Repeat the entire listing exactly.

_____

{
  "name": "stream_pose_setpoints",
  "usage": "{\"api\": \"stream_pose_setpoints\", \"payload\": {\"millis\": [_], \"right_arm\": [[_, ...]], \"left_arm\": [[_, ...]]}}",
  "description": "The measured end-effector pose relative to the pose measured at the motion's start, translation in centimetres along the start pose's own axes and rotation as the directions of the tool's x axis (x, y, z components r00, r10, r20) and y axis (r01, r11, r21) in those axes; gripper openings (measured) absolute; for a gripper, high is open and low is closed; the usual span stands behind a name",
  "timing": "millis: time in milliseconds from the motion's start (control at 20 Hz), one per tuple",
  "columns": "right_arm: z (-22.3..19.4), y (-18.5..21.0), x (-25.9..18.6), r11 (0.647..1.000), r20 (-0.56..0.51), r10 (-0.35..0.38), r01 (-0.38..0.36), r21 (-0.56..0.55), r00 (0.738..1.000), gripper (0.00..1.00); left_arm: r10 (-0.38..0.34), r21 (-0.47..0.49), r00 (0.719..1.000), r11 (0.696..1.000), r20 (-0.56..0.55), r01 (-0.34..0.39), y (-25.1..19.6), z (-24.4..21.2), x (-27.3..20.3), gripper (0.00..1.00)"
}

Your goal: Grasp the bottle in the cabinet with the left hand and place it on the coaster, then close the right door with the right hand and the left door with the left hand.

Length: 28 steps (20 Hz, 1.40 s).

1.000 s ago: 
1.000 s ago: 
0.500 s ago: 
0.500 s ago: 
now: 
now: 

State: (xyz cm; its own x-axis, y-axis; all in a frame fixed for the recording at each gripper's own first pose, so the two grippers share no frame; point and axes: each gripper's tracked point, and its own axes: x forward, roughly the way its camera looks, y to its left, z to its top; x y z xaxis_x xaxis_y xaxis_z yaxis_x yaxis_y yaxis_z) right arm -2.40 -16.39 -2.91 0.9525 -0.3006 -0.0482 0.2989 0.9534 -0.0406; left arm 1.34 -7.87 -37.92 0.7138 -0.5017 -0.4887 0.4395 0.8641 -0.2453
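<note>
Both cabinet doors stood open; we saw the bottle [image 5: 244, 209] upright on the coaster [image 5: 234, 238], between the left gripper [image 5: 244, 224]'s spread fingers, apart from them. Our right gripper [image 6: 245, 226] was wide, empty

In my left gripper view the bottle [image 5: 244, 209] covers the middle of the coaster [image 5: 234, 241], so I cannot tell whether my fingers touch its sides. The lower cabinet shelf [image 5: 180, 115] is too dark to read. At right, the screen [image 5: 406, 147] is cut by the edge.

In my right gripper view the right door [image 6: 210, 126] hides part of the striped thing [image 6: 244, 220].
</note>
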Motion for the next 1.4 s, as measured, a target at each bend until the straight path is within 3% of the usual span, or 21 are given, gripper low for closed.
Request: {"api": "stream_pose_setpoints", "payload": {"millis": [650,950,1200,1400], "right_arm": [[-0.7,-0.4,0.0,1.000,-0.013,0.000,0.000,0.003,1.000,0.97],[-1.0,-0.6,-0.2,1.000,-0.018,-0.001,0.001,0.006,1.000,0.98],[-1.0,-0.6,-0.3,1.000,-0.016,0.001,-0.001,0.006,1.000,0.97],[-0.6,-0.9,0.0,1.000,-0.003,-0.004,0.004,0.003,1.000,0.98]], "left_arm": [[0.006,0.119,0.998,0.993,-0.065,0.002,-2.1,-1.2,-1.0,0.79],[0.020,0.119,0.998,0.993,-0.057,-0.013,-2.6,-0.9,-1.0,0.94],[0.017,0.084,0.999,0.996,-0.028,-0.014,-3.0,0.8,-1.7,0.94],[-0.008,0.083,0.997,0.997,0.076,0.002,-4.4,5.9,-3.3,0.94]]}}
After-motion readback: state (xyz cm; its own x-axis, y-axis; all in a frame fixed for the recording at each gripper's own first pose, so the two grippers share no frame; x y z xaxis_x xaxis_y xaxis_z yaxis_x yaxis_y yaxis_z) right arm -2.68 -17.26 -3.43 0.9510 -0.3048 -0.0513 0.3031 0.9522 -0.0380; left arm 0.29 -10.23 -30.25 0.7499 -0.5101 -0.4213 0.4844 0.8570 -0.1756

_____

*Output of the task:*
{
  "name": "stream_pose_setpoints",
  "usage": "{\"api\": \"stream_pose_setpoints\", \"payload\": {\"millis\": [_], \"right_arm\": [[_, ...]], \"left_arm\": [[_, ...]]}}",
  "description": "The measured end-effector pose relative to the pose measured at the motion's start, translation in centimetres along the start pose's own axes and rotation as the directions of the tool's x axis (x, y, z components r00, r10, r20) and y axis (r01, r11, r21) in those axes; gripper openings (measured) absolute; for a gripper, high is open and low is closed; the usual span stands behind a name",
  "timing": "millis: time in milliseconds from the motion's start (control at 20 Hz), one per tuple",
  "columns": "right_arm: z (-22.3..19.4), y (-18.5..21.0), x (-25.9..18.6), r11 (0.647..1.000), r20 (-0.56..0.51), r10 (-0.35..0.38), r01 (-0.38..0.36), r21 (-0.56..0.55), r00 (0.738..1.000), gripper (0.00..1.00); left_arm: r10 (-0.38..0.34), r21 (-0.47..0.49), r00 (0.719..1.000), r11 (0.696..1.000), r20 (-0.56..0.55), r01 (-0.34..0.39), y (-25.1..19.6), z (-24.4..21.2), x (-27.3..20.3), gripper (0.00..1.00)"
}

Your goal: Grasp the bottle in the cabinet with the left hand and place it on the coaster, then close the right door with the right hand and the left door with the left hand.

Length: 28 steps (20 Hz, 1.40 s).

1.000 s ago: 
1.000 s ago: 
0.500 s ago: 
0.500 s ago: 
now: 
now: 

State: (xyz cm; its own x-axis, y-axis; all in a frame fixed for the recording at each gripper's own first pose, so the two grippers share no frame; point and axes: each gripper's tracked point, and its own axes: x forward, roughly the way its camera looks, y to its left, z to its top; x y z xaxis_x xaxis_y xaxis_z yaxis_x yaxis_y yaxis_z) right arm -2.40 -16.39 -2.91 0.9525 -0.3006 -0.0482 0.2989 0.9534 -0.0406; left arm 1.34 -7.87 -37.92 0.7138 -0.5017 -0.4887 0.4395 0.8641 -0.2453
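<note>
Both cabinet doors stood open; we saw the bottle [image 5: 244, 209] upright on the coaster [image 5: 234, 238], between the left gripper [image 5: 244, 224]'s spread fingers, apart from them. Our right gripper [image 6: 245, 226] was wide, empty

In my left gripper view the bottle [image 5: 244, 209] covers the middle of the coaster [image 5: 234, 241], so I cannot tell whether my fingers touch its sides. The lower cabinet shelf [image 5: 180, 115] is too dark to read. At right, the screen [image 5: 406, 147] is cut by the edge.

In my right gripper view the right door [image 6: 210, 126] hides part of the striped thing [image 6: 244, 220].
</note>
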Motion for the next 1.4 s, as measured, a target at each bend until the straight path is within 3% of the usual span, or 21 are given, gripper low for closed.
Request: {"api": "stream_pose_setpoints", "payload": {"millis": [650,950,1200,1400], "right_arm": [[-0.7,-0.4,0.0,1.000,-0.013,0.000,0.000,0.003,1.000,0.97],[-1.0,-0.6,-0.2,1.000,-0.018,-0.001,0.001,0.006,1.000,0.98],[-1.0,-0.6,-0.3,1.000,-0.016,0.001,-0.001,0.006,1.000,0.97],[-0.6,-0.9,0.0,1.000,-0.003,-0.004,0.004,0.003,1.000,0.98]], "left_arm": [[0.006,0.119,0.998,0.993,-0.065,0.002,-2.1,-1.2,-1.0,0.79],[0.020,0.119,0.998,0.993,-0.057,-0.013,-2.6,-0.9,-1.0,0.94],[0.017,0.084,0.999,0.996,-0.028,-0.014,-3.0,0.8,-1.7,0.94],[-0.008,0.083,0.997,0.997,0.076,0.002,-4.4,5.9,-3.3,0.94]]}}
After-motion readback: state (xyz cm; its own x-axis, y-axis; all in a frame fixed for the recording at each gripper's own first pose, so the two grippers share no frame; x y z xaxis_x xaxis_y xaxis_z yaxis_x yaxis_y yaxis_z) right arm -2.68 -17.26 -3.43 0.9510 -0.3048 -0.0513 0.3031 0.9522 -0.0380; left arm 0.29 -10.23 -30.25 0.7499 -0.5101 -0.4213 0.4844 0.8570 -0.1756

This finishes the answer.